Tuesday, 28 June 2011

Christophe Guignard - Julius Africanus et le texte de Luc 3, 24


     Dans les manuscrits et les éditions modernes du NT, la généalogie de Luc 3, 23-38 nomme après Joseph, dans l’ordre ascendant : Héli, Matthat, Lévi, Melchi. Il a été depuis longtemps remarqué que Julius Africanus et d’autres auteurs patristiques omettent les noms de Matthat et de Lévi au verset 24 et font de Héli le fils de Melchi. Alors que la généalogie compte 77 noms dans la plupart des manuscrits du NT, cette omission a parfois été rapprochée du total de 72 noms qu’elle compterait selon Irénée (Adv. Haer. III, 22, 3). Africanus serait ainsi un témoin d’un texte plus court, potentiellement ancien.
     Il est cependant possible de montrer que les autres auteurs cités comme témoins de l’omission de Matthat et de Lévi dépendent en fait d’Africanus sur ce point. Cette omission est en effet liée à la solution qu’Africanus propose dans sa Lettre à Aristide pour concilier les généalogies de Matthieu et de Luc : celle-ci se fonde sur un récit qui fait intervenir le lévirat et conduit à lire la généalogie de Matthieu comme naturelle et celle de Luc comme légale. Or ce récit suppose qu’Héli est fils de Melchi. Il faut cependant souligner qu’Africanus ne fait que recueillir ce récit et n’en est pas l’auteur. D’une façon très naturelle, les auteurs qui reprennent cette solution, comme Eusèbe de Césarée ou Ambroise de Milan, reprennent aussi la filiation Héli – Melchi.

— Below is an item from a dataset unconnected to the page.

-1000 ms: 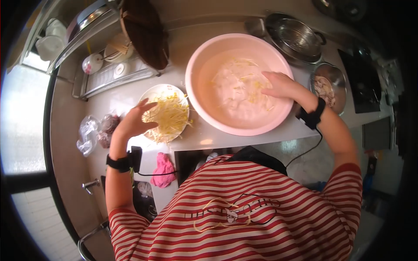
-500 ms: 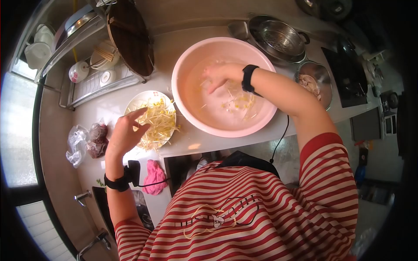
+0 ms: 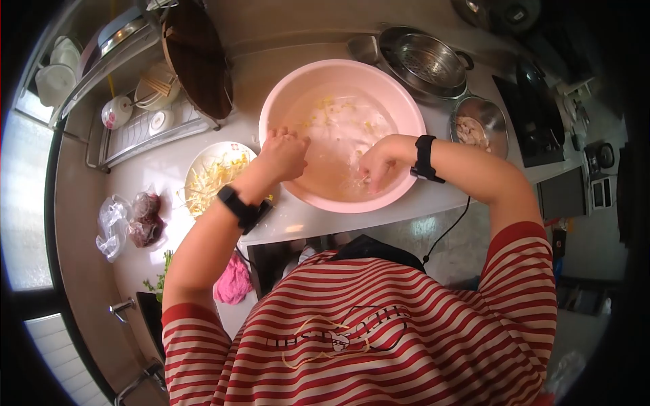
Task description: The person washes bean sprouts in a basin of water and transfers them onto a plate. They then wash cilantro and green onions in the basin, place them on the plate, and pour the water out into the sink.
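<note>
You wear the camera on your head, and it looks forward and steeply down past your own chest. Your striped shirt [image 3: 365,325] is nearest, filling the bottom centre of the frame, with your left forearm [image 3: 217,237] rising from the lower left and your right forearm [image 3: 467,172] coming in from the right. The pink basin [image 3: 271,101] sits just above centre, seen from overhead at middle range. Your lens is very wide: the desk [image 3: 298,227] spans the middle, a window [image 3: 30,196] curves along the left edge, the back wall [image 3: 298,20] crosses the top, and dark rounded corners close the view.
</note>
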Tool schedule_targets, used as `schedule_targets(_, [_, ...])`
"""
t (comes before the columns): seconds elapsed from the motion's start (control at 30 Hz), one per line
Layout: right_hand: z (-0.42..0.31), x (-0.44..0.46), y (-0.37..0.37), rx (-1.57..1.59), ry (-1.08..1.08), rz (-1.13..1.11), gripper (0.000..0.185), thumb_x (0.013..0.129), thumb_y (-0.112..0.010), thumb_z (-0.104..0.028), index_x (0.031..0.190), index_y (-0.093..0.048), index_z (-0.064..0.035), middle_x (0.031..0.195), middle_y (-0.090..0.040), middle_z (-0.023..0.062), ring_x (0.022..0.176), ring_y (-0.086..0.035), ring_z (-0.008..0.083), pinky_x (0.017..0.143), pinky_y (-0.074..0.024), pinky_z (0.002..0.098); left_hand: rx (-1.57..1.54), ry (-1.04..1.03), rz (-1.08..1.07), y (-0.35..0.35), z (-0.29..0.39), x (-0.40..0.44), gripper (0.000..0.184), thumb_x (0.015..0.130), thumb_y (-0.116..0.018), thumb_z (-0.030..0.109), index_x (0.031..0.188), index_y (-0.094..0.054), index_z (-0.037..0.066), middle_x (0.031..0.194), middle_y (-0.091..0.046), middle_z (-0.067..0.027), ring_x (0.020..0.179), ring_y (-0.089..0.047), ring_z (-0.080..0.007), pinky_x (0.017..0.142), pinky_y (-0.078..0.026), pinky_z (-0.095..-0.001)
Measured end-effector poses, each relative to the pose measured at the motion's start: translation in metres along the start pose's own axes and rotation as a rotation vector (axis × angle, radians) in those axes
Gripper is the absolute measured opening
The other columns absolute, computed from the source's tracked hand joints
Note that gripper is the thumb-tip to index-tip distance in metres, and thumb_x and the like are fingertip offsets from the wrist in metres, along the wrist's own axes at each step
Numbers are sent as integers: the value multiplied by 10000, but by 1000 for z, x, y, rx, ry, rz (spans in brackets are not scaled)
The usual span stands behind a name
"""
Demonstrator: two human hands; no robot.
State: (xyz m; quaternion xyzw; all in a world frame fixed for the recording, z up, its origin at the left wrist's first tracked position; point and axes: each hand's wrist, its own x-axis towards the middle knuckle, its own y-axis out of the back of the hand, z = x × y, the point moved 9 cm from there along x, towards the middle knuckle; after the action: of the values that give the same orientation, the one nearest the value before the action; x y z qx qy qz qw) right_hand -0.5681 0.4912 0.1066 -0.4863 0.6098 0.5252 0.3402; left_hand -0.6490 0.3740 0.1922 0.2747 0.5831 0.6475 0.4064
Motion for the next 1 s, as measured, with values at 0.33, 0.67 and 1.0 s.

     Par ailleurs, un nouveau fragment de la Lettre à Aristide (intégré dans la nouvelle édition à paraître en juillet 2011) apporte sur ce point un éclairage intéressant : il contient une allusion à Matthat qui prouve qu’Africanus connaissait le texte long de Luc 3, 24.

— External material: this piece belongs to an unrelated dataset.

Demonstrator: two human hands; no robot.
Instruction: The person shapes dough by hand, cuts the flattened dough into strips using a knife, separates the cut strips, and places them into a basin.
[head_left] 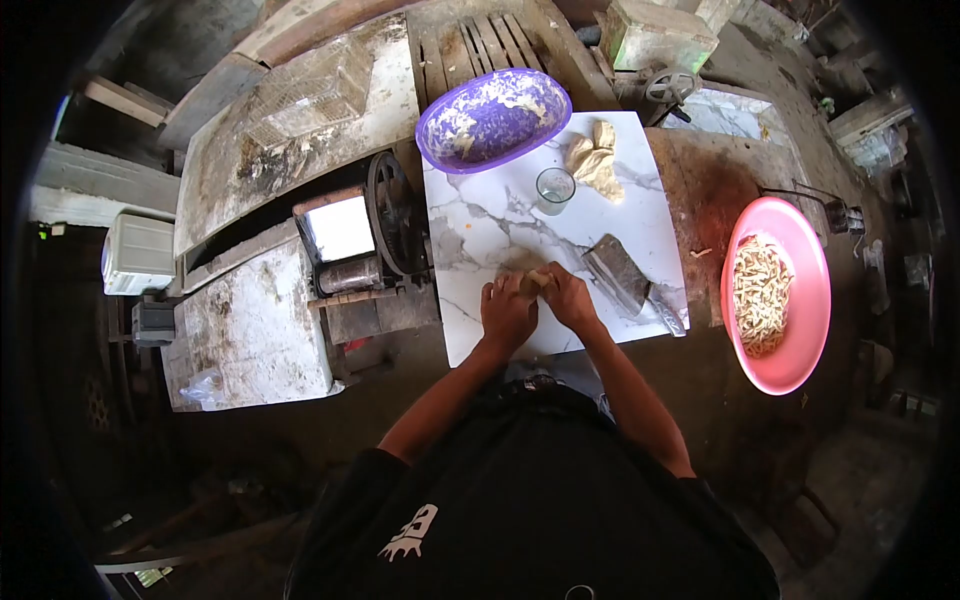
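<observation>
Both hands meet over the front part of a white marble-patterned board (475, 225). A small pale piece of dough (535, 282) shows between them. My left hand (508, 312) has its fingers curled against the dough's left side, and my right hand (566, 297) closes on it from the right. To the right of my right hand lies a cleaver (618, 272) with its handle toward the front right corner. A clear glass (555, 190) stands behind the hands. Behind and right of the glass rests a larger lump of dough (596, 165).
A purple basin (490, 125) smeared with dough sits at the board's back left. On the right is a pink basin (805, 300) holding many small dough strips. A machine with a flywheel (390, 212) stands left of the board. A stained white table (250, 325) is farther left.
</observation>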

     Il s’avère ainsi que l’omission de Matthat et de Lévi est liée à une tradition exégétique qu’Africanus transmet, mais dont il n’est pas l’inventeur. Il est difficile d’évaluer l’importance du texte particulier de Luc 3, 24 que suppose cette tradition, qui pourrait aussi bien représenter une variante ancienne que l’écho d’une simple erreur de copie. En tout état de cause, cependant, le texte court de Luc 3, 24 ne saurait se prévaloir d’un fort appui patristique et le rapprochement avec le chiffre de 72 noms cité par Irénée reste approximatif et purement conjectural. Sa diffusion, limitée à la littérature exégétique, n’est due qu’au succès de la solution proposée par Africanus pour concilier les généalogies de Matthieu et de Luc.